Home News Testimony Coercive Interrogation Techniques: Do They Work, Are They Reliable, and What Did the FBI Know About Them?
  • Valerie E. Caproni
  • General Counsel
  • Federal Bureau of Investigation
  • Statement Before the Senate Committee on the Judiciary
  • Washington, DC
  • June 10, 2008

Good morning Madame Chairwoman, Ranking Member Specter, and Members of the Committee. It is my pleasure to appear before you today to discuss with the Committee the Inspector General’s report—“A Review of the FBI’s Involvement in and Observations of Detainee Interrogations in Guantanamo Bay, Afghanistan, and Iraq.” The FBI is pleased that the Office of the Inspector General (IG) credited the FBI for its “…conduct and professionalism in the military zones of Guantanamo Bay, Afghanistan, and Iraq.”

The primary mission of the FBI is to lead law enforcement and domestic intelligence efforts to protect the United States and its interests from terrorism. FBI intelligence derived from Iraq, Afghanistan, and Guantanamo Bay has led to numerous investigations to identify and disrupt terrorist threats in the United States and has provided important intelligence in ongoing investigations.

We were also pleased to see the conclusion of the IG that “the vast majority of FBI agents in the military zones understood that existing FBI policies prohibiting coercive interrogation tactics continued to apply in the military zones and that they should not engage in conduct overseas that would not be permitted under FBI policy in the United States.” The IG credited the FBI for deciding in 2002 to continue to apply FBI interrogation policies to the detainees in the military zones. The report found that “most FBI agents adhered to the FBI’s traditional rapport-based interview strategies in the military zones…” The IG also “found no instances in which an FBI agent participated in clear detainee abuse of the kind that some military interrogators used at Abu Ghraib prison.” The IG credited “the good judgment of the agents deployed to the military zones as well as guidance that some FBI supervisors provided.”

Consistent with the FBI’s long history of success in custodial interrogations, FBI policy is to employ the same non-coercive, rapport-based interview techniques when interviewing detainees encountered in military zones that we employ in every aspect of our mission, whether in the United States or abroad. As the IG’s report emphasizes, the FBI chose not to participate with other government agencies in joint interrogations in which techniques not allowed by the FBI in the United States were used.

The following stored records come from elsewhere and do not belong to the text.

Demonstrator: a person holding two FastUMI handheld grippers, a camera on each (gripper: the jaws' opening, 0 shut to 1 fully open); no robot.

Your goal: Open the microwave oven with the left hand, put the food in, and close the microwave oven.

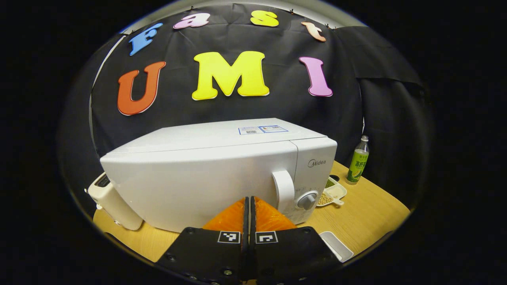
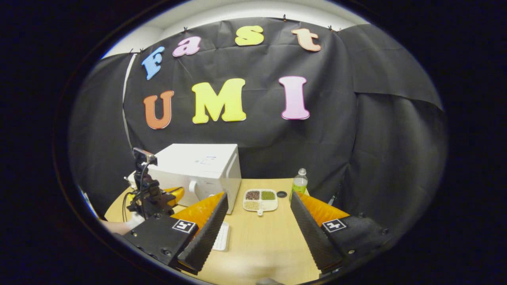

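I saw the divided tray (image 2: 260, 200) holding beans at 12 o'clock; my right gripper (image 2: 259, 225) spread, left gripper (image 1: 250, 209) pressed together before the smooth boxy microwave oven (image 1: 222, 174).

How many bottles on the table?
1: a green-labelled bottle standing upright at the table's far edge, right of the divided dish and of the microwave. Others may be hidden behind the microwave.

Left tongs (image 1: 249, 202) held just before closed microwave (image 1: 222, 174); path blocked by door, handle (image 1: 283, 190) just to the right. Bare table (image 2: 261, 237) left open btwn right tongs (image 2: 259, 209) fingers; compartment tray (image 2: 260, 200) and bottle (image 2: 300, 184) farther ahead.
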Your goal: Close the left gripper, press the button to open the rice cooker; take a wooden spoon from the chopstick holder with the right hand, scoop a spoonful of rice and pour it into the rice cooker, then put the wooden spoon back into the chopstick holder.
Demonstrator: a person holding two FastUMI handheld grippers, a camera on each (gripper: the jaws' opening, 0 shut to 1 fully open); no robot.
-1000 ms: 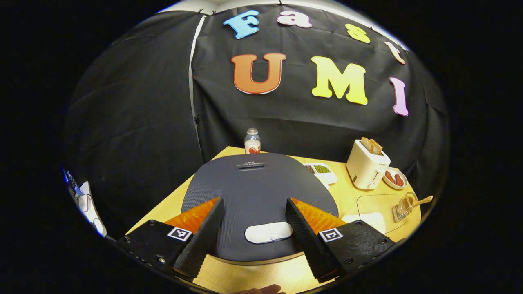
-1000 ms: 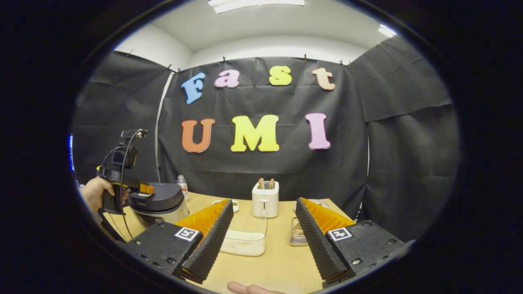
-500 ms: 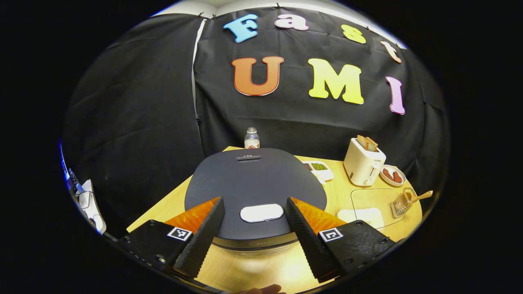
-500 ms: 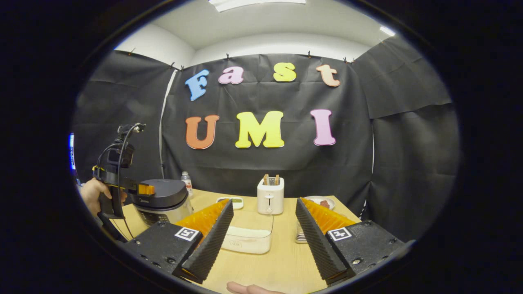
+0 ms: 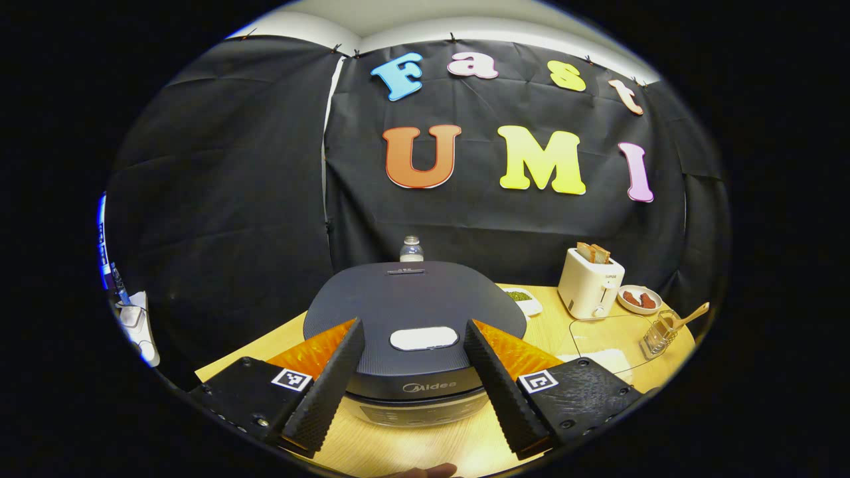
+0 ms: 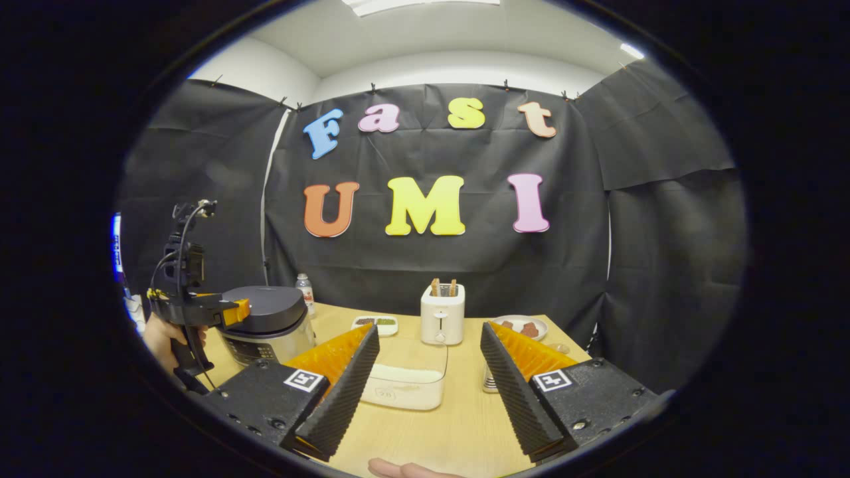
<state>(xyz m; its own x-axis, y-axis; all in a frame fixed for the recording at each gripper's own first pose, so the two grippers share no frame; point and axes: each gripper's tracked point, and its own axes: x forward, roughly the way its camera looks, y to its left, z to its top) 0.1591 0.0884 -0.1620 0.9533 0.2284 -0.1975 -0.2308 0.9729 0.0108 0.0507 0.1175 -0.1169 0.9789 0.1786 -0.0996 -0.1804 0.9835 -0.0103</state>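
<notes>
The dark rice cooker (image 5: pixel 415 305) stands with its lid down right in front of my left gripper (image 5: pixel 413 328). The white oval button (image 5: pixel 424 338) on the lid shows between the open fingers, which hold nothing. At the far right a wooden spoon (image 5: pixel 690 313) leans in the wire chopstick holder (image 5: pixel 656 337). A clear rice container (image 5: pixel 601 335) lies before it. My right gripper (image 6: pixel 428 328) is open and hovers above the table, with the rice container (image 6: pixel 405 385) just beyond it. The rice cooker (image 6: pixel 265 325) is at the left, with the left gripper (image 6: pixel 236 311) at its lid edge.
On the wooden table (image 6: pixel 431 438) a white toaster (image 6: pixel 443 318) holding bread stands at the back. Beside it are a plate of red pieces (image 6: pixel 524 326), a small dish of beans (image 6: pixel 375 323) and a bottle (image 6: pixel 305 292). A hand (image 6: pixel 159 335) holds the left gripper.
My left gripper has drawn back and down from above the lid, so the cooker's front face now shows. Both grippers stayed open. The right gripper edged slightly forward.
</notes>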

When confronted with the question whether the FBI should join agencies using more aggressive interviewing techniques, FBI Director Mueller decided that the FBI would not do so. As the IG report notes: “…the FBI has consistently stated its belief that the most effective way to obtain accurate information is to use rapport-building techniques in interviews.”

The IG found that FBI employees, for the most part, sought to resolve any concern that they had with the interrogation techniques used by other agencies by either reporting them to their supervisors or by working directly with the other agencies.

As the IG report notes, after the Abu Ghraib disclosures, the FBI issued written policy which reaffirmed existing FBI policy and reminded FBI agents that they were prohibited from using coercive or abusive techniques. The policy directed agents that they were not to participate in any treatment or interrogation technique that is in violation of FBI guidelines and that FBI agents were required to report any incident in which a detainee was either abused or mistreated. The policy relied on the education, training and experience of the FBI agents to have a sufficient understanding of the words “abuse” and “mistreatment” and to use the same sound judgment required to make such determinations while executing their duties domestically.

All allegations of detainee mistreatment during the course of interrogations were reviewed by FBI Headquarters and referred to the appropriate agency for investigation.

In short, FBI agents performed admirably in a war-zone environment unfamiliar to many of them. The FBI will continue to use rapport-building techniques when conducting interviews in the military zones. Additionally, as Director Mueller has stated, “The FBI will continue to provide comprehensive training and pre-deployment preparation to our agents and other employees who may be assigned to military zones…These individuals perform a vital function in dangerous environments in order to fulfill the FBI’s post-9/11 mission to develop intelligence and prevent terrorist attacks.”

I appreciate the opportunity to appear before the Committee, and look forward to your questions. Thank you.